BOLTON Council is being urged to install new technology to filter out harmful gas from emissions from its crematorium.

Borough Green Party spokesman Alan Johnson and Crompton Labour councillor Martin McMulkin believe the equipment should be fitted soon.

New research has shown only a handful of the UK's 307 funeral incinerators are fitted with special deNOx devices to remove toxic nitrogen oxide fumes produced by the chipboard and fibreboard used in 95 per cent of coffins.

But Bolton’s council-run Overdale crematorium is not fitted with the technology although two of its cremators are fitted with mercury abatement devices unlike many others across the UK.

Newsquest’s Data Investigations Unit has discovered that only nine per cent of the 198 run by local authorities have the equipment amid rising numbers of cremations and growing concern about the contribution of the gases produced to air pollution.
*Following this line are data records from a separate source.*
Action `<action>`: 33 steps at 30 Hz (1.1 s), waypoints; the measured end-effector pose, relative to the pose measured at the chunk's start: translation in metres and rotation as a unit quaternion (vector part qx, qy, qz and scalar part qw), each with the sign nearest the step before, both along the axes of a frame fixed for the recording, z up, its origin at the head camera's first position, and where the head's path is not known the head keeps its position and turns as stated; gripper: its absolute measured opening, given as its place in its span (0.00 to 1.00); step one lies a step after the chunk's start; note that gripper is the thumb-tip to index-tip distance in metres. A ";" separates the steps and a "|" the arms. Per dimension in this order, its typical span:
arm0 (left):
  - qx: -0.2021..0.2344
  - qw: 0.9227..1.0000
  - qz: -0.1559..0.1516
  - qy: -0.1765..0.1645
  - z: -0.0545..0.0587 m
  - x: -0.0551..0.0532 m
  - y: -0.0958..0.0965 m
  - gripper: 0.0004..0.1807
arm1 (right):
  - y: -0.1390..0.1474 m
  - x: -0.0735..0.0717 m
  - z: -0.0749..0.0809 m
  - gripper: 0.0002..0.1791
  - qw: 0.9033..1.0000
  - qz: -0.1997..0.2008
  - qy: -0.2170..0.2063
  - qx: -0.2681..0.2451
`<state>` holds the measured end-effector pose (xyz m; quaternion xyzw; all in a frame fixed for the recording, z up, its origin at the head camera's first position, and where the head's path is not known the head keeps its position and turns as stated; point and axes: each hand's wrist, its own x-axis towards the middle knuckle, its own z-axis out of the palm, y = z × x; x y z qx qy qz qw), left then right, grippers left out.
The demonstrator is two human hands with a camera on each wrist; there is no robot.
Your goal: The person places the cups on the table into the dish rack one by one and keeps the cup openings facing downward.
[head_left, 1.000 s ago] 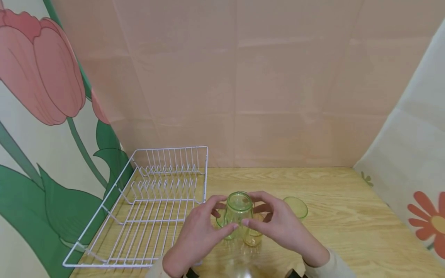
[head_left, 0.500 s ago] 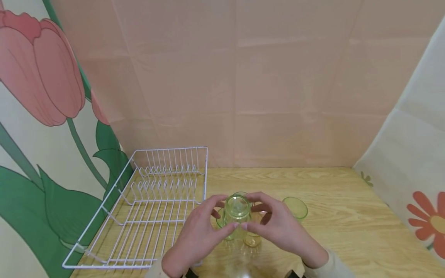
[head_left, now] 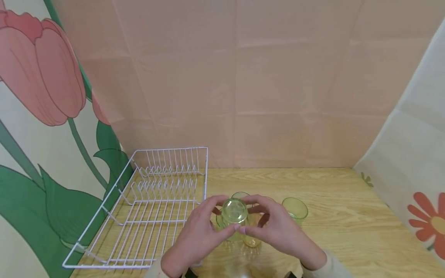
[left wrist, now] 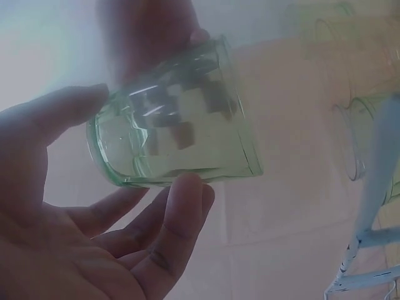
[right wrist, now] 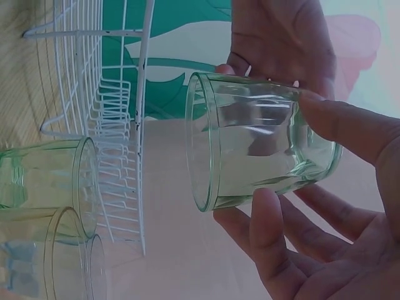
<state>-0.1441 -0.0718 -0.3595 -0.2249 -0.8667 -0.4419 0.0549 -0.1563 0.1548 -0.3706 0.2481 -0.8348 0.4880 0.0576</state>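
Note:
A light green drinking glass [head_left: 233, 212] is held mouth down between both hands, its round base turned toward the head camera. My left hand [head_left: 205, 227] grips it from the left, thumb near the base and fingers along the side. From the right, my right hand [head_left: 272, 224] holds the same glass [right wrist: 256, 140] in a matching way, and the two thumb tips nearly meet in front. Close behind and below the hands stand a yellow glass [head_left: 252, 240] and other glasses, partly hidden by the fingers.
A white wire dish rack [head_left: 153, 221] stands on the wooden table [head_left: 333, 204] to the left. Another green glass [head_left: 295, 207] is right of the hands, and a clear rim [head_left: 240, 194] shows behind them. A pink backdrop [head_left: 236, 96] closes off the back.
Both hands have tilted the green glass so its base faces the head camera more, shifting it slightly left and down. More of the glasses behind now shows.

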 end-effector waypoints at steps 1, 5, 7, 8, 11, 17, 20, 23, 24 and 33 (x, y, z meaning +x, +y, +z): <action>0.002 1.000 0.001 0.000 0.000 0.000 0.000 0.32 | 0.000 0.000 0.000 0.31 1.000 0.002 0.000 0.002; 0.015 1.000 0.002 0.003 -0.001 0.001 -0.003 0.30 | -0.002 0.000 -0.001 0.30 1.000 0.016 0.003 0.010; 0.020 1.000 0.000 0.006 -0.002 0.000 -0.005 0.29 | -0.003 0.000 -0.002 0.30 1.000 0.024 0.007 0.013; 0.022 1.000 -0.001 0.008 -0.003 0.000 -0.005 0.29 | -0.004 0.000 -0.002 0.30 0.999 0.029 0.010 0.012; 0.025 1.000 -0.003 0.015 -0.004 0.000 -0.007 0.29 | -0.005 0.000 -0.003 0.30 0.999 0.046 0.015 0.009; 0.021 0.999 0.024 0.013 -0.004 0.001 -0.013 0.28 | -0.004 -0.002 -0.006 0.32 0.998 0.061 0.015 0.004; 0.017 0.999 0.043 -0.004 -0.002 0.000 -0.019 0.29 | -0.001 -0.002 -0.007 0.32 0.998 0.056 0.012 0.008; 0.022 0.998 0.062 -0.011 0.001 -0.001 -0.025 0.29 | 0.002 -0.004 -0.010 0.31 0.999 0.049 0.013 0.014; 0.022 0.997 0.069 -0.009 0.002 -0.001 -0.028 0.29 | 0.003 -0.004 -0.011 0.31 0.999 0.046 0.014 0.018; 0.038 0.990 0.132 -0.009 0.011 -0.005 -0.049 0.28 | 0.009 -0.007 -0.014 0.29 0.999 0.034 -0.014 0.021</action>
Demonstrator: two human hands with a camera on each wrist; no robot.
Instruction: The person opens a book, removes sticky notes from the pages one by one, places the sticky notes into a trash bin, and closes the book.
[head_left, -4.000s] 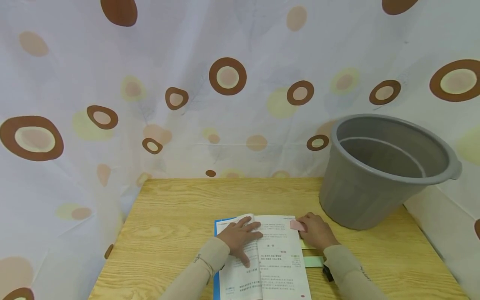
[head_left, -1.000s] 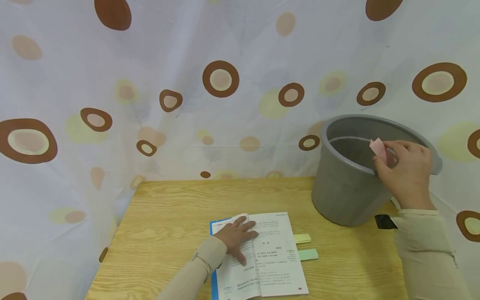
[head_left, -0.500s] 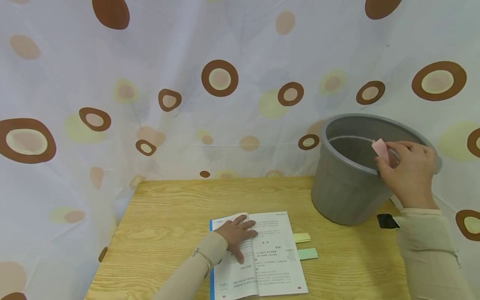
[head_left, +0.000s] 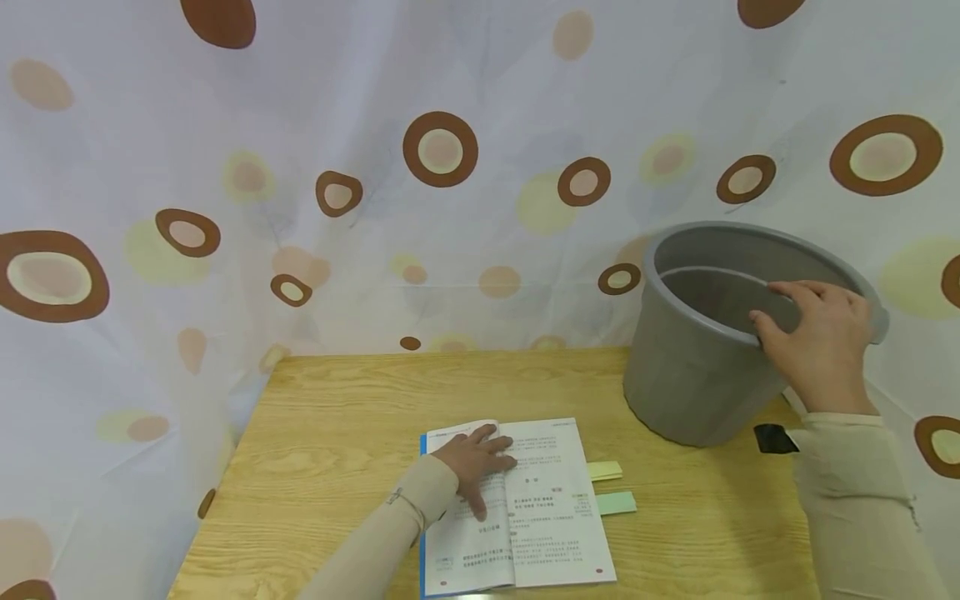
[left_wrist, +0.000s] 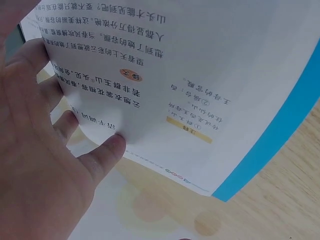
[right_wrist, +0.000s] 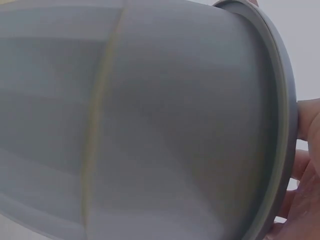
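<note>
An open book (head_left: 555, 521) with printed pages and a blue cover edge lies on the table. My left hand (head_left: 472, 462) rests on its left page and inner fold with fingers spread; the left wrist view shows the thumb against the page (left_wrist: 200, 65). Beyond the book's right edge stick out a yellow paper tab (head_left: 604, 472) and a green paper tab (head_left: 617, 503). At the right, my right hand (head_left: 821, 350) hangs over the near rim of a grey bin (head_left: 693, 367), thumb and fingers apart with nothing between them. The bin's floor is hidden.
The wood-grain table (head_left: 360, 400) reaches back to a white curtain (head_left: 495, 100) patterned with brown and yellow ovals. A small black object (head_left: 776, 438) shows beside the right sleeve, to the right of the bin's base.
The right hand pinched a pink paper tab at the book's right edge, carried it over the bin and let go; the pink tab is out of sight. The left hand has stayed on the book.
</note>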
Now Mr Johnson and Cllr McMulkin, who last year successfully moved a motion at Bolton Council to declare a ‘climate emergency’ and set up a related Citizen’s Assembly, are calling for its installation.

Earlier this week The Bolton News revealed new research which estimated that air pollution contributed to 110 deaths in Bolton in 2018.

Mr Johnson said: “I am very concerned about this and the harmful effects of air pollution in Bolton.

“The council should be fitting this deNOx equipment as a matter of urgency. It is a simple step to take to start to improve air quality in the town.”

Cllr McMulkin said: “This is an issue that has crept in under the radar.

“It is precisely what a Citizens Assembly should be discussing if the council set one up.

“I am very concerned about this - the incineration of chipboard and fibreboard coffins creates as much air pollution as thousands of cars.

“It costs about £30,000 to fit this equipment and Bolton Council should install it as a matter of urgency.”

A Bolton Council spokeswoman said: “Our crematorium meets all industry standards for safe emissions and there is no legal requirement to fit this equipment. We will continue to monitor the situation but have no plans to have the equipment installed unless legislation changes.”